Assignment:
Reproduce, exactly, the lines of the material below from the line containing "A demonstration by" through the line containing "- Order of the", with both end lines included and nothing else.

Information given:
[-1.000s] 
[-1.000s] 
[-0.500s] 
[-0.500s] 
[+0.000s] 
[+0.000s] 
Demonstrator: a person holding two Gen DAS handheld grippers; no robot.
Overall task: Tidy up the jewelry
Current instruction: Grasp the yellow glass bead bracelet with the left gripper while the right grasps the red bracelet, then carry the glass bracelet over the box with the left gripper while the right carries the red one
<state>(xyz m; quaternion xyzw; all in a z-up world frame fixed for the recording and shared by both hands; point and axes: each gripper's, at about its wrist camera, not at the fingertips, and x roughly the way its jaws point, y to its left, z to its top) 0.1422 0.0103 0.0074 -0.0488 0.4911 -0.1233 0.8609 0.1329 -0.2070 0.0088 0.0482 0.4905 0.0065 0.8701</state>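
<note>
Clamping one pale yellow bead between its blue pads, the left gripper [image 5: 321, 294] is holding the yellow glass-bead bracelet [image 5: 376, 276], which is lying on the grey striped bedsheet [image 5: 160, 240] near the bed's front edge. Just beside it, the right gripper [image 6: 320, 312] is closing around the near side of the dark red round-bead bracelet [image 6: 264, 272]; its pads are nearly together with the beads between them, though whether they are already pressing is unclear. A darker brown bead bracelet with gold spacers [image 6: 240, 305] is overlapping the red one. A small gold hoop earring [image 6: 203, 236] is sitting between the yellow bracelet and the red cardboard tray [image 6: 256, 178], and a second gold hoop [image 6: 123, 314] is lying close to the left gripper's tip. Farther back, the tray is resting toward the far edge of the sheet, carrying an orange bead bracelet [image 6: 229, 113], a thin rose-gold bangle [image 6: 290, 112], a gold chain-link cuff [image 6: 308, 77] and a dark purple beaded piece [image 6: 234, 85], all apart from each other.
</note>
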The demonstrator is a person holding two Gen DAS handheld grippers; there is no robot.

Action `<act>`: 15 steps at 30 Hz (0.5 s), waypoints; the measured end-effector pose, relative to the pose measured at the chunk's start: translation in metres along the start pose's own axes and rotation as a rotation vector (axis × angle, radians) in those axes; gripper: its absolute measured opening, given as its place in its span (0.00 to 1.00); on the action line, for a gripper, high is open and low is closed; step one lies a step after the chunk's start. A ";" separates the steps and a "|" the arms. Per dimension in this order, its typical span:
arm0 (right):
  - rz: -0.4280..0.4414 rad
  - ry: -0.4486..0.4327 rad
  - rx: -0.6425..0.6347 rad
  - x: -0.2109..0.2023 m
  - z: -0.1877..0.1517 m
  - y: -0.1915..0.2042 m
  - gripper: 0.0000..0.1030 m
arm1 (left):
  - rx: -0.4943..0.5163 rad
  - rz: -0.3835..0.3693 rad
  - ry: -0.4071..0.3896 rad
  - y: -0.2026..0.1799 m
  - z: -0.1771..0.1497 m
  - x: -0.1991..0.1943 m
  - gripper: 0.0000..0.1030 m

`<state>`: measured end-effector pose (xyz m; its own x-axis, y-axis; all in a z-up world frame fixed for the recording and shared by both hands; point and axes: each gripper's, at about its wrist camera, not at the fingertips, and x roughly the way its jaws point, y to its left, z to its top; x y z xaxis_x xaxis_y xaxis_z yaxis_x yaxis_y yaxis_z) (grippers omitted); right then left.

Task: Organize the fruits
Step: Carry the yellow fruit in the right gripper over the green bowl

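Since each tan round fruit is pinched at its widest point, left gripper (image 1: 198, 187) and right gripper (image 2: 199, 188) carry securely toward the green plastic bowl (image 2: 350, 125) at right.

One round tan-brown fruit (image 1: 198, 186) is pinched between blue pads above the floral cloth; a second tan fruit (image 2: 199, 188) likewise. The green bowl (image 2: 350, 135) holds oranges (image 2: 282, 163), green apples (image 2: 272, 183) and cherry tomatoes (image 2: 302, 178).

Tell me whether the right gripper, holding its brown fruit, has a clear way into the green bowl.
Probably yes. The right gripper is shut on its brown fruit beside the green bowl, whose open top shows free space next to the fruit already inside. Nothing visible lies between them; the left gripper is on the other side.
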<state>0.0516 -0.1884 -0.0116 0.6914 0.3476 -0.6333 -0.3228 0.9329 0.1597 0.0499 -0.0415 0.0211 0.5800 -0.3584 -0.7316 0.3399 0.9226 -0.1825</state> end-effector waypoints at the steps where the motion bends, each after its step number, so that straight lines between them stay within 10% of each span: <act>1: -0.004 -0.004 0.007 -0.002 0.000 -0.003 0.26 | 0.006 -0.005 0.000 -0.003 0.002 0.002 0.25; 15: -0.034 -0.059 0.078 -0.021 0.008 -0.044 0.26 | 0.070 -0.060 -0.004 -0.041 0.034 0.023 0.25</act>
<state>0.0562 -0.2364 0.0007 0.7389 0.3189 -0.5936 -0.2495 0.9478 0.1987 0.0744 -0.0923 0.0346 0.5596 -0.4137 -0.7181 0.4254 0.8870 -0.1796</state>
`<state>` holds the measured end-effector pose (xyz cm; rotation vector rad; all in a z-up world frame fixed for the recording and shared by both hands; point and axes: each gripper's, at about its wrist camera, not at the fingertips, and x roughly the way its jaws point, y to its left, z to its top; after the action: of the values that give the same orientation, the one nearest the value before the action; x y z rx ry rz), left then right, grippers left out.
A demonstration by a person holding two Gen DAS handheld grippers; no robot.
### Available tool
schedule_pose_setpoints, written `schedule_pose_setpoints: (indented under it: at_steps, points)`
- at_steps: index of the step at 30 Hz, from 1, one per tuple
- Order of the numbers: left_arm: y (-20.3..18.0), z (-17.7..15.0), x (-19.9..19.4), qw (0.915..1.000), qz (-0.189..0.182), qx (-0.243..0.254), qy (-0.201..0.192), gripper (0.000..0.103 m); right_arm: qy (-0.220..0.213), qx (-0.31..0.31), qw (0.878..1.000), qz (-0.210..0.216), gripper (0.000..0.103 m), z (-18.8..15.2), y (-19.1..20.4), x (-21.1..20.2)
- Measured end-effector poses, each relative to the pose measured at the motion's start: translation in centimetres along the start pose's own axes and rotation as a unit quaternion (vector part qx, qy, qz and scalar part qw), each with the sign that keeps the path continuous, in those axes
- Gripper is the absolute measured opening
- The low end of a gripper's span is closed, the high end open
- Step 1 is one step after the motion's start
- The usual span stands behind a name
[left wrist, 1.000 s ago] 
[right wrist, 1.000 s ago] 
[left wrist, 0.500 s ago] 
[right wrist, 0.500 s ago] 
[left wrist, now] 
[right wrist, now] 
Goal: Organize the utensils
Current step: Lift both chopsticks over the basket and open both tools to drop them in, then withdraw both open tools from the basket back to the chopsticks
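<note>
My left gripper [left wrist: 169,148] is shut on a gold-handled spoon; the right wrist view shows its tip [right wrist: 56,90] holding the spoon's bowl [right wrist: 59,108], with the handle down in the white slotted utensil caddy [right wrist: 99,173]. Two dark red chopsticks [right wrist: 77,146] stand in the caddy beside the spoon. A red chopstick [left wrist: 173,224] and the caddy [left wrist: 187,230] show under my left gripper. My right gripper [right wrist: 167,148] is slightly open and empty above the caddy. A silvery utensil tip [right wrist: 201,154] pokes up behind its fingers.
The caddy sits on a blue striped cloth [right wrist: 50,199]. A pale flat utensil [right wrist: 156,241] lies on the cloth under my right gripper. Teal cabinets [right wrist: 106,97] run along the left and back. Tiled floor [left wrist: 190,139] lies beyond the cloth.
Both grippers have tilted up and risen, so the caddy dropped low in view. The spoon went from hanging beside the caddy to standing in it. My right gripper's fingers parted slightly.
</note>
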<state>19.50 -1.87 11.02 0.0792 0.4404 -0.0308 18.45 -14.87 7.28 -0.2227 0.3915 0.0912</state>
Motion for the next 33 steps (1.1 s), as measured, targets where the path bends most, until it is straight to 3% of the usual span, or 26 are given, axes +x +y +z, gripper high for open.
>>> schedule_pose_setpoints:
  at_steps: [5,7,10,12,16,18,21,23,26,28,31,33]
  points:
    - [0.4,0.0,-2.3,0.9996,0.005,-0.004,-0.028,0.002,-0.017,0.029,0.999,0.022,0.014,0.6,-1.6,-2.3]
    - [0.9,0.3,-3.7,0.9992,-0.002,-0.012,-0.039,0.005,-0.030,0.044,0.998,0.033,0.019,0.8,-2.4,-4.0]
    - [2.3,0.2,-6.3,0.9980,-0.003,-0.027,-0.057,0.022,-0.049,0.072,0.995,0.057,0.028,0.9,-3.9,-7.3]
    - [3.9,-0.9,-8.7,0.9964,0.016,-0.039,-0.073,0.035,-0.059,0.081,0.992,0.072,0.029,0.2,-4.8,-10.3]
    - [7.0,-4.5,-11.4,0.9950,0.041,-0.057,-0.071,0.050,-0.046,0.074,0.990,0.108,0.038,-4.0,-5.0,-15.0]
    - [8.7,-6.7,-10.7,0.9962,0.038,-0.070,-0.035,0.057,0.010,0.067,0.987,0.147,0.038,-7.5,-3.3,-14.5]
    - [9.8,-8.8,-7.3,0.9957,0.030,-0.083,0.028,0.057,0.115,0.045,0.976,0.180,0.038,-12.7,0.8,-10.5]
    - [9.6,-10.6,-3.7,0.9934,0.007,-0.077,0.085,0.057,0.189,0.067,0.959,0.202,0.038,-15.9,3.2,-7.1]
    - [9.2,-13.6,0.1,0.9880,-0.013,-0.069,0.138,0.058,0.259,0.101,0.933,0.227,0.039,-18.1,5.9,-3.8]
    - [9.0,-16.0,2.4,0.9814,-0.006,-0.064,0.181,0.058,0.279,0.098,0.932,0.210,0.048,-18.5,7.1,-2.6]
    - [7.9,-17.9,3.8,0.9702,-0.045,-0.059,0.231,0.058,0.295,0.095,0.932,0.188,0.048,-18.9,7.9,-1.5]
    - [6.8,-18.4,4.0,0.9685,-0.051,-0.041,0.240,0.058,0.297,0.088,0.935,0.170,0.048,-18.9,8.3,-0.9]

Result for this exercise:
A demonstration by a person holding two Gen DAS handheld grippers; no robot.
### Available tool
schedule_pose_setpoints, written `schedule_pose_setpoints: (indented under it: at_steps, points)`
- at_steps: index of the step at 30 Hz, from 1, one per tuple
- Order of the numbers: left_arm: y (-20.3..18.0), z (-17.7..15.0), x (-19.9..19.4), qw (0.915..1.000), qz (-0.189..0.182), qx (-0.243..0.254), qy (-0.201..0.192), gripper (0.000..0.103 m); right_arm: qy (-0.220..0.213), qx (-0.31..0.31), qw (0.878..1.000), qz (-0.210..0.216), gripper (0.000..0.103 m), z (-18.8..15.2), y (-19.1..20.4), x (-21.1..20.2)

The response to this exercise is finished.